▶ [Exercise details]: Could you output, exactly and with nothing else, every line from the one that contains "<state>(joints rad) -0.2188" through the last line of the listing below?

===== Given material

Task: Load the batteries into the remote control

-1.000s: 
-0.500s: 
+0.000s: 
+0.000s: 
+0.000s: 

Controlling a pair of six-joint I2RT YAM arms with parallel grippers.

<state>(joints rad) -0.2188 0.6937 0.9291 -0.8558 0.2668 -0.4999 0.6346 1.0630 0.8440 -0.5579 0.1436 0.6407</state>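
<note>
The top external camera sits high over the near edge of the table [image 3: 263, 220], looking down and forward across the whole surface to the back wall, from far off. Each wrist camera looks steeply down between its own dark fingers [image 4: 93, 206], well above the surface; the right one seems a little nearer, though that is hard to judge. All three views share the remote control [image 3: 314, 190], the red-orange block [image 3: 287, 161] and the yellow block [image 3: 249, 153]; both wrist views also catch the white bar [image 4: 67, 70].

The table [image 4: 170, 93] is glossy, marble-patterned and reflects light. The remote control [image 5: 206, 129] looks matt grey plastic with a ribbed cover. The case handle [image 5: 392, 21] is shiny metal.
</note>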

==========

▶ [Output for this exercise]:
<state>(joints rad) -0.2188 0.6937 0.9291 -0.8558 0.2668 -0.4999 0.6346 1.0630 0.8440 -0.5579 0.1436 0.6407</state>
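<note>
The top external camera sits high over the near edge of the table [image 3: 263, 220], looking down and forward across the whole surface to the back wall, from far off. Each wrist camera looks steeply down between its own dark fingers [image 4: 93, 206], well above the surface; the right one seems a little nearer, though that is hard to judge. All three views share the remote control [image 3: 314, 190], the red-orange block [image 3: 287, 161] and the yellow block [image 3: 249, 153]; both wrist views also catch the white bar [image 4: 67, 70].

The table [image 4: 170, 93] is glossy, marble-patterned and reflects light. The remote control [image 5: 206, 129] looks matt grey plastic with a ribbed cover. The case handle [image 5: 392, 21] is shiny metal.
</note>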

No further work remains on the exercise.